I casually state in the video that the diode rectifies the electrical signal, only allowing current to flow one way. That’s of course true, and it accurately describes the role of the diode in the crystal radio. But just why is it that rectification allows us to recover audio information, with frequencies in the sub-20 kHz range, from a radio wave whose frequency is ~ 1 MHz? Like so many problems in physics (and elsewhere), the answer is beautifully simple if we consider the Fourier domain. However, to my mind there’s a great deal of unnecessary complicating detail in textbooks and online resources on the subject of AM radio — and modulation in general — that I feel needlessly obscures the core, and ever-so-elegant, principle.

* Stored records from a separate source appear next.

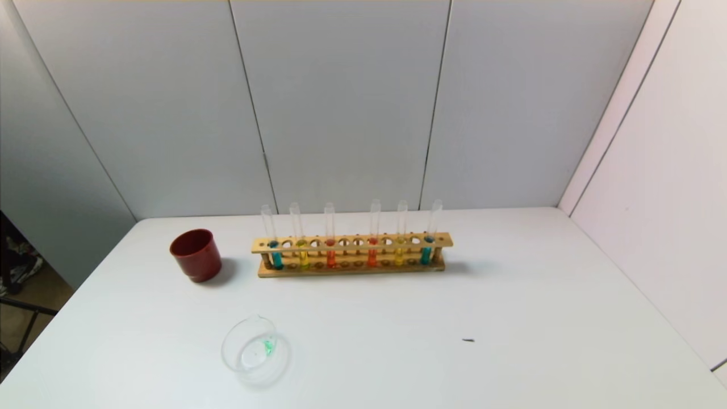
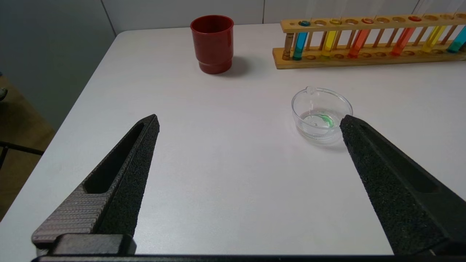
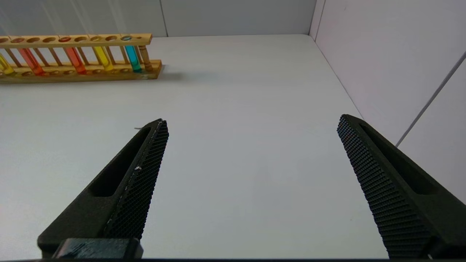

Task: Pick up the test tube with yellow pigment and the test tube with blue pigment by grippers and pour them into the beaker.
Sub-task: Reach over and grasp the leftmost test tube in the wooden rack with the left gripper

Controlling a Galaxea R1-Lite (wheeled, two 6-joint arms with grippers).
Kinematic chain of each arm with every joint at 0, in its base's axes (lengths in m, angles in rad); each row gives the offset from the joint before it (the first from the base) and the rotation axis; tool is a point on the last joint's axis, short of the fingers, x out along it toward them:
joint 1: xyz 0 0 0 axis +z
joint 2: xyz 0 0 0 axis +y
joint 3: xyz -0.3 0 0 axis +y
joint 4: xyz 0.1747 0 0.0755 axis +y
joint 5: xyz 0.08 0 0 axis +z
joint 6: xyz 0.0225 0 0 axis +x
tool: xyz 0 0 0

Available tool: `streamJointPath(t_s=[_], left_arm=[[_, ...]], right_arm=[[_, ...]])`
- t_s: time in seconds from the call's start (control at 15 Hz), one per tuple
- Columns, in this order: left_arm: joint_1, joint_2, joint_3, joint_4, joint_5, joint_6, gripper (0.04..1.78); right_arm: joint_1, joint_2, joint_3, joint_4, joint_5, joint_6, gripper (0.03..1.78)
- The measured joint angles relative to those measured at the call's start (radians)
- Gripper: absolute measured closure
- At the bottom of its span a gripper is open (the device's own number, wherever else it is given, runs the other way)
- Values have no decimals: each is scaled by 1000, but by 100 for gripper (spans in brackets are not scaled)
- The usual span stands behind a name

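A wooden rack point(image 1: 352, 243) at the table's middle back holds several upright tubes. Blue pigment tubes stand at its left end point(image 1: 276, 255) and right end point(image 1: 426, 251). Yellow pigment tubes stand second from the left point(image 1: 304, 257) and second from the right point(image 1: 399, 254). The clear beaker point(image 1: 254, 351) sits front left with a green smear inside; it also shows in the left wrist view point(image 2: 322, 113). My left gripper point(image 2: 249, 122) is open and empty above the table, short of the beaker. My right gripper point(image 3: 251, 122) is open and empty over bare table, well away from the rack point(image 3: 80, 69). Neither gripper shows in the head view.
A dark red cup point(image 1: 196, 255) stands left of the rack. Two orange-red tubes point(image 1: 330, 255) sit mid-rack. A small dark speck point(image 1: 468, 340) lies front right. Grey walls close the back and right; the table's left edge drops off.
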Motion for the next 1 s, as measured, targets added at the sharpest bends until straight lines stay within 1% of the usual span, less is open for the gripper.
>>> streamJointPath(t_s=[0.87,1.0], left_arm=[[0,0,0,0,0,1,7],[0,0,6,-19,2,16,7]], right_arm=[[0,0,0,0,0,0,11],[1,0,0,0,0,0,11]])
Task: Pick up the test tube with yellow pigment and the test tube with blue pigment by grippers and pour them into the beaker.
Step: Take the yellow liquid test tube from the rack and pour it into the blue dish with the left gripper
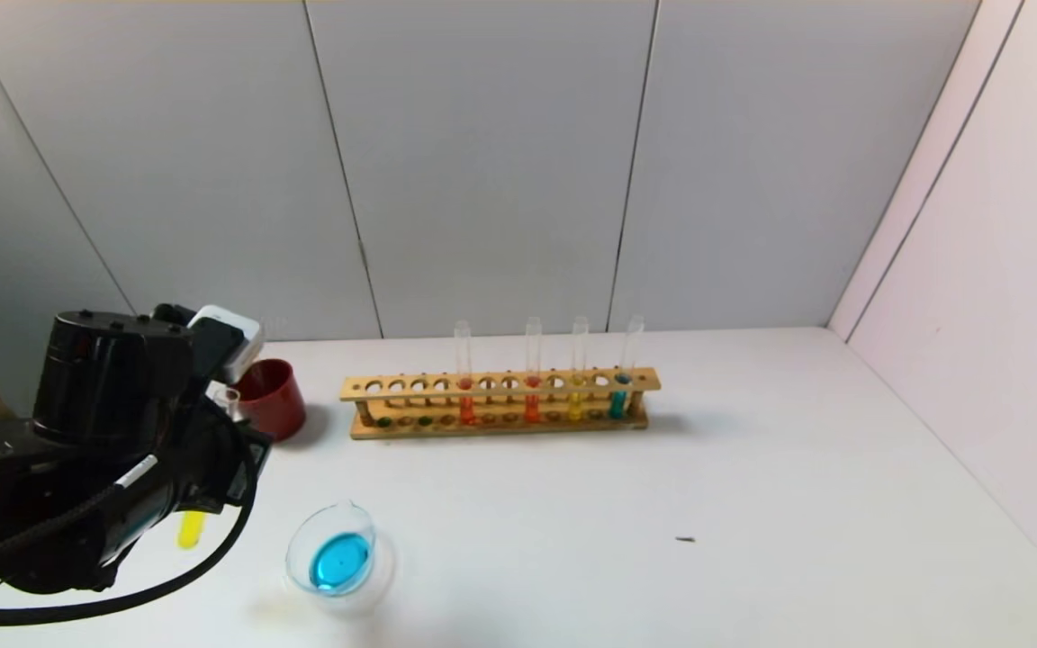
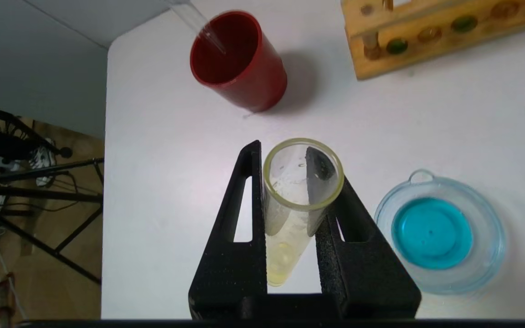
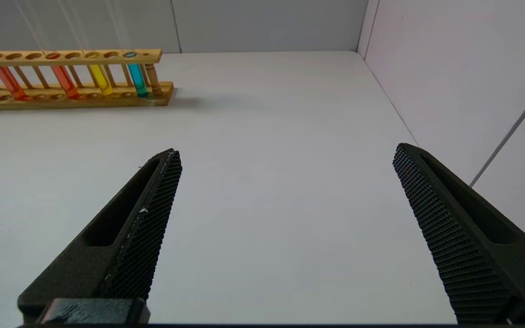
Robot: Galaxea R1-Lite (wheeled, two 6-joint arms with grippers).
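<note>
Glass tube with yellow liquid, round-bottomed and slim, clamped upright between the two black, rough-padded fingers of the left gripper; its yellow tip shows below the arm near the table's left front edge, well clear of the rack. Just beside it, to the right, stands the beaker, one low clear glass dish with a pouring lip, holding a shallow disc of blue liquid. Behind the gripper, one dark red opaque cup with an empty clear tube leaning in it; the black arm partly hides the cup in the head view. Farther back, one wooden rack with a row of round holes carries four upright tubes: two orange-red, one golden yellow and, at the right end, one turquoise-blue tube. The right gripper hangs above bare white tabletop on the rack's right, its two mesh-textured fingers spread wide, holding nothing
</note>
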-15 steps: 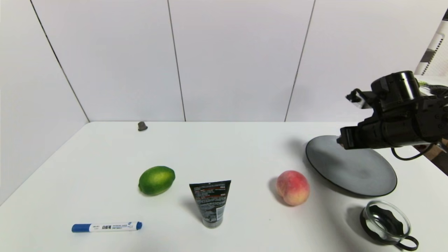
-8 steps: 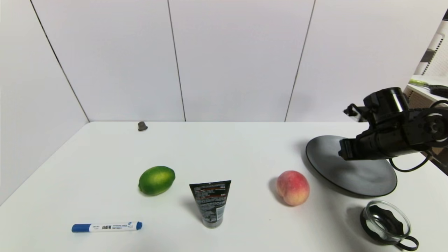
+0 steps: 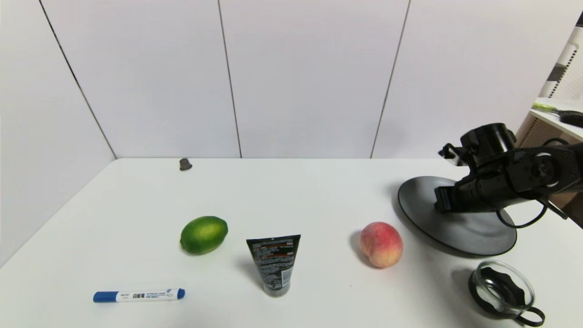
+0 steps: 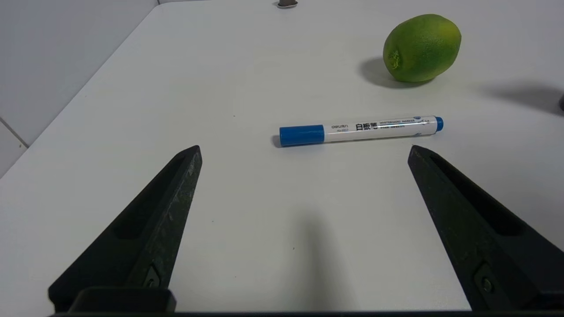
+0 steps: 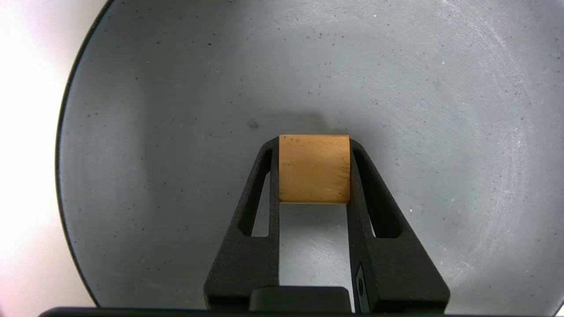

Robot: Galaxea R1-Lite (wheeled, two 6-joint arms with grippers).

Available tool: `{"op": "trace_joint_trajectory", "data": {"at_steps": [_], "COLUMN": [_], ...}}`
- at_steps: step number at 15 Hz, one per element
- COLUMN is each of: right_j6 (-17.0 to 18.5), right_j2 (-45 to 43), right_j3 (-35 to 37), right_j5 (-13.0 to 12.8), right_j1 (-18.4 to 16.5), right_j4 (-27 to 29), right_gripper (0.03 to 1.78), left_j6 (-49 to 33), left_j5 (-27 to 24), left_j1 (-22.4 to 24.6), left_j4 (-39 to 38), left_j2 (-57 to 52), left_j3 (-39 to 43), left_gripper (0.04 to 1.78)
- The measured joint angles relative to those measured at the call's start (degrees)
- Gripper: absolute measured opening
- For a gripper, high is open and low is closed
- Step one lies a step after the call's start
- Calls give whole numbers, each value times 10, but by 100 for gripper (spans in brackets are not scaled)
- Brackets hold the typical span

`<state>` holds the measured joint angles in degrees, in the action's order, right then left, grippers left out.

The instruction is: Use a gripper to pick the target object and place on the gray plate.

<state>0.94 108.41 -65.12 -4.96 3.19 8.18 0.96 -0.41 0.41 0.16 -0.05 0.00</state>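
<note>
Since the block is pinched between the two black jaws, it hangs over the dish rather than lying on it:

Target object: the tan-brown cube (image 5: 314, 168) sits clamped at the tips of the right gripper (image 5: 314, 169), over the inner part of the gray plate (image 5: 154, 132); whether it touches the surface cannot be told.

Right gripper: closed on the cube, low above the plate (image 3: 473, 237) at the table's right side, seemingly so the release will be short and the cube won't roll off.

Gray plate: no writing; only speckles and a thin dark rim.

Left gripper (image 4: 304, 152): jaws spread wide, holding nothing, parked above the table's near left, out of the way.

Marker (image 4: 359, 128): lies flat just ahead of the left gripper; the label reads "deli" with Chinese characters, smaller print illegible.

Tube (image 3: 273, 264): stands cap-down; its print is too small to read.

Others: lime (image 3: 203, 234), peach (image 3: 381, 244), glass cup (image 3: 503, 289), dark cap (image 3: 185, 164) — no labels.
</note>
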Motion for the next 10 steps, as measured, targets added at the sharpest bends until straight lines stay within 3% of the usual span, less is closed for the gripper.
{"op": "trace_joint_trajectory", "data": {"at_steps": [2, 5, 10], "right_j6": [0, -3, -3], "right_j2": [3, 5, -16], "right_j3": [0, 0, 0], "right_j5": [6, 5, 5], "right_j1": [0, 0, -3], "right_j4": [0, 2, 7], "right_gripper": [52, 90, 128], "left_j6": [0, 0, 0], "left_j5": [0, 0, 0], "left_j1": [0, 0, 0], "left_j4": [0, 0, 0], "left_j2": [0, 0, 0], "left_j3": [0, 0, 0], "left_gripper": [169, 169, 169]}}
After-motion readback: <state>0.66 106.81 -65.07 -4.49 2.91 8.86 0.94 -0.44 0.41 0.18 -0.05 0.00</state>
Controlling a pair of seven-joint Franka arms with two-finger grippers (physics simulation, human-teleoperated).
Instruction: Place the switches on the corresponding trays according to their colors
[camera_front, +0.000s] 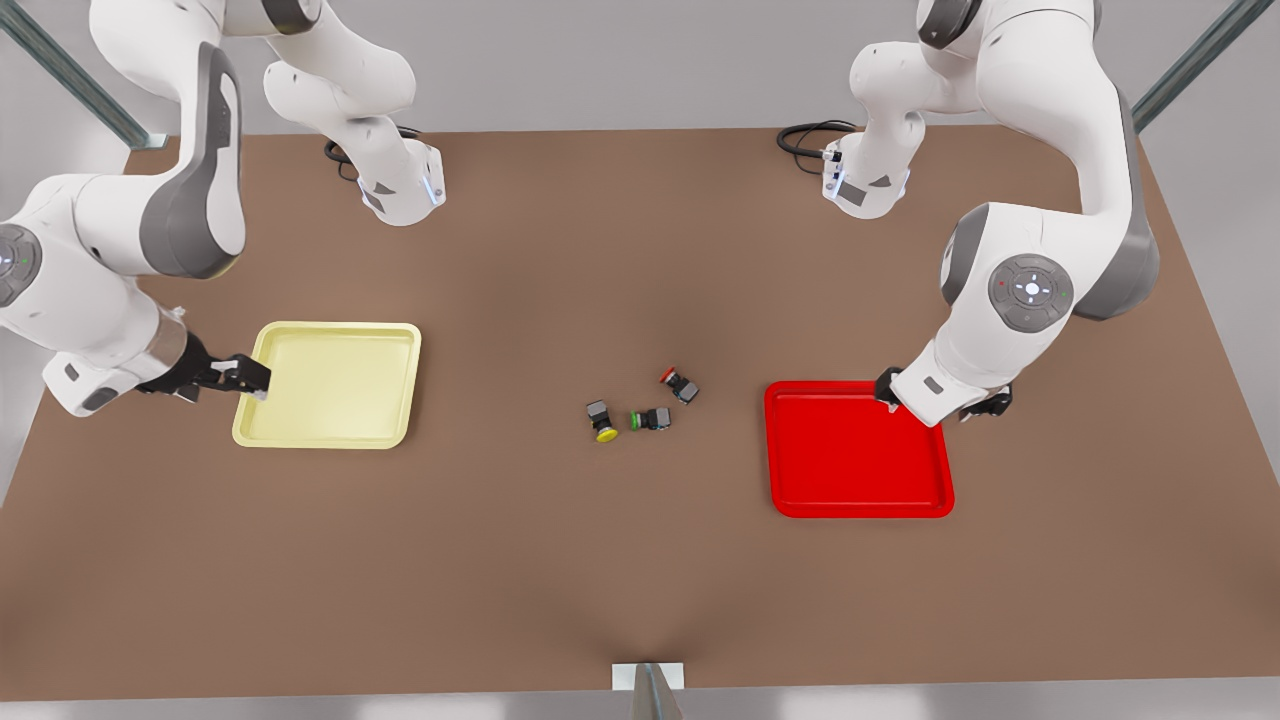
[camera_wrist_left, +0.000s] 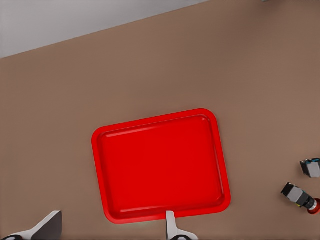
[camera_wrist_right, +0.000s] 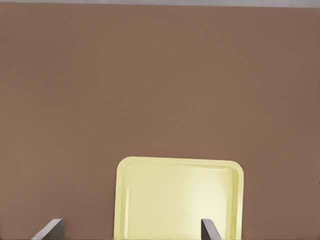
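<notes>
Even, diffuse light from overhead, moderately bright; no hard shadows. Desk (camera_front: 560, 560) shows soft darker mottling at centre and a faint dim wedge at the near edge. Red tray (camera_front: 858, 500) carries a thin highlight along its rim; yellow tray (camera_front: 330, 435) has a pale sheen inside. Edges of small objects look slightly smeared. No glare, no visible edge distortion.
</notes>
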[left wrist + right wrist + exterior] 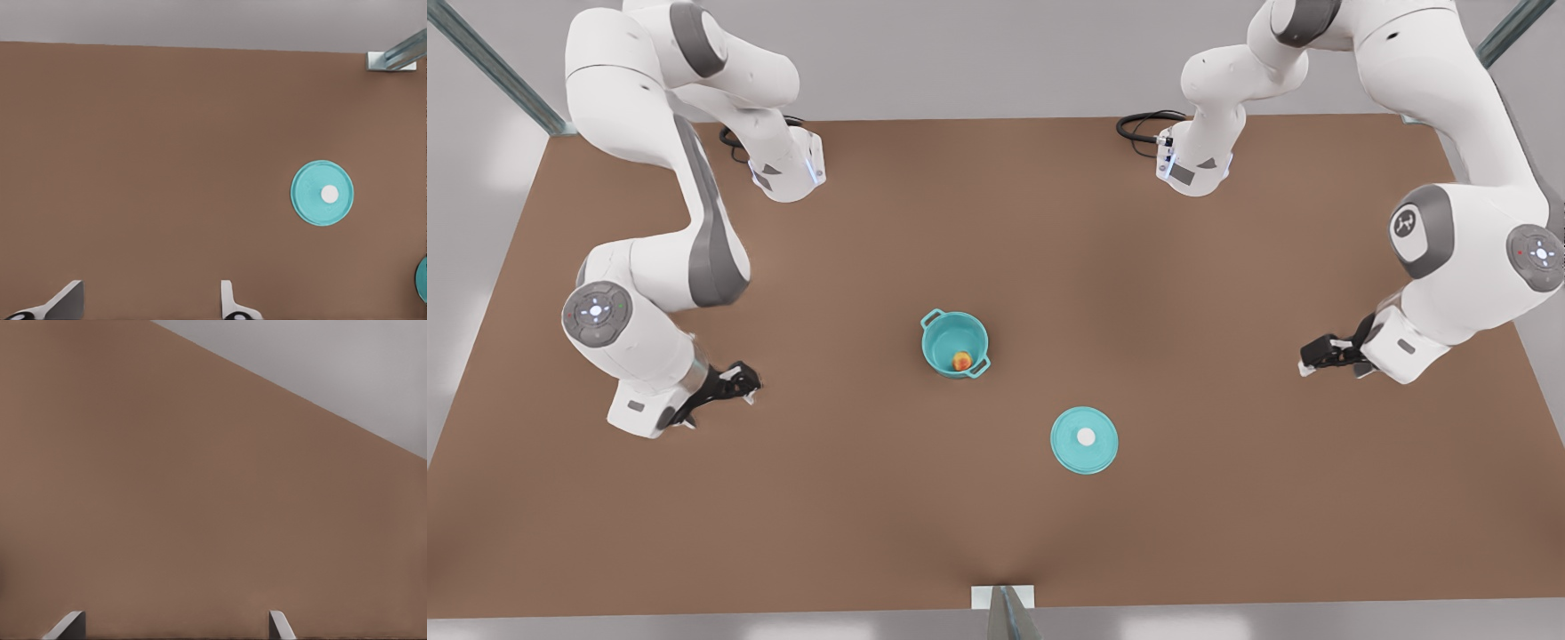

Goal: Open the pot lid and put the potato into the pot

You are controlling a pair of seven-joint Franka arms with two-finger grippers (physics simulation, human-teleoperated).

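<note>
Potato (961,360) sits inside the uncovered pot (955,343), the pot lid (1084,439) flat on the table (996,222) nearby. The left gripper (147,303), spread wide and empty, sees the lid ahead; the right gripper (175,625), equally wide, faces bare tabletop.

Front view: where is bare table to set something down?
The table is bare between the right gripper and the pot, between the pot lid and the left gripper, and behind the pot. Tightest is the gap between the pot, which holds the potato, and the lid. Both arms wait, grippers open.
</note>
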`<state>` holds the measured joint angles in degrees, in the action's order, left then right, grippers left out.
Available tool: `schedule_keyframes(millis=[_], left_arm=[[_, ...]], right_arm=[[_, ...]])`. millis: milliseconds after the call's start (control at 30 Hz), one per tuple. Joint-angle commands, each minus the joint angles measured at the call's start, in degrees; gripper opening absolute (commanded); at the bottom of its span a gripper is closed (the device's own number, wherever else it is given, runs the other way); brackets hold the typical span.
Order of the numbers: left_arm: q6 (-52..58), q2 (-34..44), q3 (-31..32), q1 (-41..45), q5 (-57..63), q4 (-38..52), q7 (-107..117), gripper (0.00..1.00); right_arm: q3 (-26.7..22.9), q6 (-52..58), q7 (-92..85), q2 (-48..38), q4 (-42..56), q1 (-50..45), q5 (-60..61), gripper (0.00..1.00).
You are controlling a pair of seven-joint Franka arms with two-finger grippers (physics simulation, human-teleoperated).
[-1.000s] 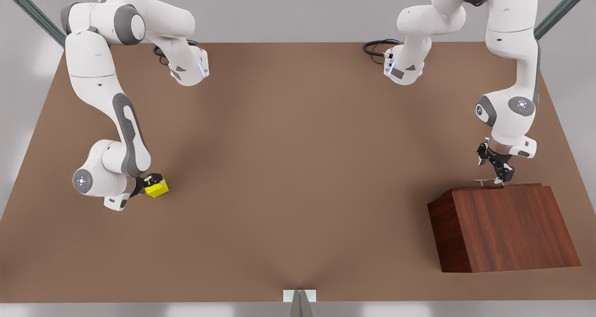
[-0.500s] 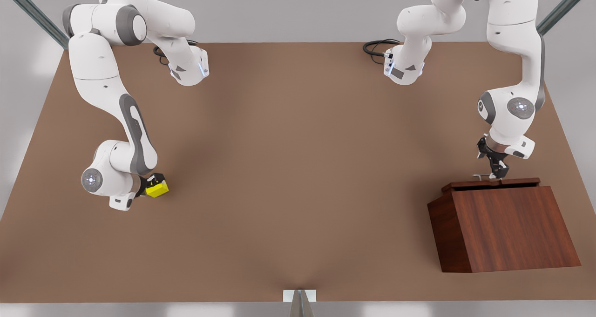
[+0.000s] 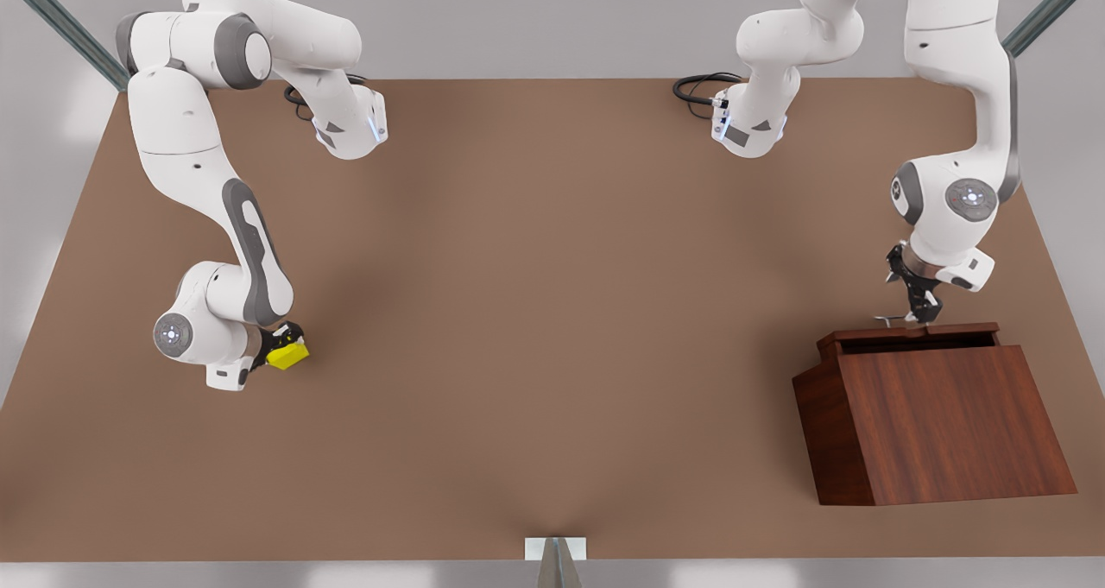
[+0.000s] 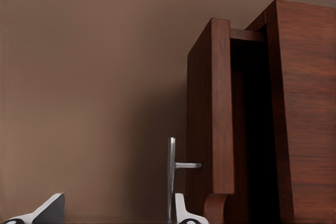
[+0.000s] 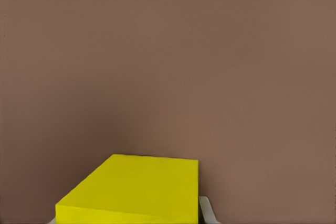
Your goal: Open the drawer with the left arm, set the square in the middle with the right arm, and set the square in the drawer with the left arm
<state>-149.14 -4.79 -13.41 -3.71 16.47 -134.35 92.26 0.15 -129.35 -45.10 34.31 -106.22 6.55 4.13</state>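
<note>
Drawer (image 3: 911, 336) of the wooden cabinet (image 3: 937, 424) stands pulled part way out, a dark gap showing behind its front panel; the cabinet sits at about 4 o'clock on the table (image 3: 535, 312) in the front view. The left pincer (image 3: 917, 315) comes down from the left arm (image 3: 958, 165) onto the slim silver handle (image 4: 172, 174), which sits at the 12 o'clock side of the drawer front in the front view. In the left wrist view the handle bar stands beside one pale fingertip (image 4: 181, 211), with the other fingertip (image 4: 47, 208) well apart, so I cannot tell whether the pincer is closed on the bar

At about 9 o'clock on the table the right pincer (image 3: 280, 348), at the end of the right arm (image 3: 216, 225), holds the square (image 3: 288, 356). The yellow cube sits between the fingers, and the right wrist view shows it (image 5: 136, 190) against bare brown table, with a fingertip (image 5: 207, 208) touching its side
</note>
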Motion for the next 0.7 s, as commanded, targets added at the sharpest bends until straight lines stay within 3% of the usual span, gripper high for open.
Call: schedule_keyframes(millis=[0, 367, 400, 467, 600, 667], left_arm=[[4.5, 0.2, 0.1, 0.1, 0.1, 0.2, -0.1, 1.0], [7.4, 0.8, 1.0, 0.2, 0.1, 0.1, 0.6, 1.0], [7.4, 0.9, 1.0, 0.2, 0.1, 0.1, 0.7, 1.0], [7.4, 0.9, 1.0, 0.2, 0.1, 0.0, 0.7, 1.0], [12.2, 2.9, 1.7, 0.2, 0.1, 0.1, 0.6, 1.0], [14.0, 3.4, 2.2, 0.2, 0.1, 0.1, 0.6, 1.0]], right_arm=[[-0.1, 1.5, -2.6, -0.2, 0.2, 0.0, 0.0, 0.78], [0.0, 1.3, -1.1, 0.4, -0.4, 0.1, 0.3, 0.79], [0.0, 1.5, -1.1, 0.4, -0.3, 0.1, 0.3, 0.75], [0.0, 1.8, -0.9, 0.3, 0.0, 0.1, 0.4, 0.57], [0.0, 2.2, -0.3, 0.1, 0.2, 0.0, 0.4, 0.53], [0.0, 2.3, -0.2, -0.2, 0.2, 0.0, 0.4, 0.59]])
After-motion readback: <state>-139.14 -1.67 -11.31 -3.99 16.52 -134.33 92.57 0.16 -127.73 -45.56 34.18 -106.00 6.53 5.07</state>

Sixty Symbols videos — certainly those to which I contribute — are not meant to be tutorials, lectures, or lessons. They’re there to pique interest in a topic. I want viewers to come away from a video thinking that they’d like to find out more. (And if they’re a little — or a lot — perplexed or bamboozled by my explanations at times, good.) Sixty Symbols is the start, not the end, of the learning process.

But sometimes I really want to explain the physics in a more in-depth, tutorial style. And that is very definitely the case for the crystal radio. Not only was that humble receiver such an important factor in my getting hooked on physics but it’s an amazing demonstration of the power and elegance of a Fourier perspective on signal processing. So I spent a few hours over the weekend writing some Mathematica code [1] to simulate the process of amplitude modulation and demodulation that underpins just how the crystal radio works. I hope this will help demystify (de)modulation for those who, like me, struggled to get their head round the concept as a student.

Permanent Waves

Let’s start with the simplest possible wave — a pure sinusoidal tone. We’ll choose a 1 kHz frequency. It looks like this…

SpiritFig1 …and it sounds like this:

Yawn. An irritating, characterless whistle.

But this boring, characterless tone can teach us a lot.

A much more “compact” way of looking at any wave is to plot its frequency (aka Fourier) spectrum. In the case of that 1 kHz sine wave, it’s very straight-forward to interpret…


There is no new information in the figures above — they’re simply alternative representations of exactly the same waveform data. Instead of plotting how the wave varies in time, we are representing it in a much more compact, and therefore much more easily interpretable, form. The main figure is what’s known as the power spectrum — it shows the power associated with different frequencies. [2] Don’t worry about the numbers on the y-axis. (Not that you can in any case — I’ve not shown them so you won’t get distracted.) Focus instead on the x-axis. We have a peak at 1000 Hz. And nothing else. A single, solitary peak, the height of which is proportional to the “volume” [3] of the note.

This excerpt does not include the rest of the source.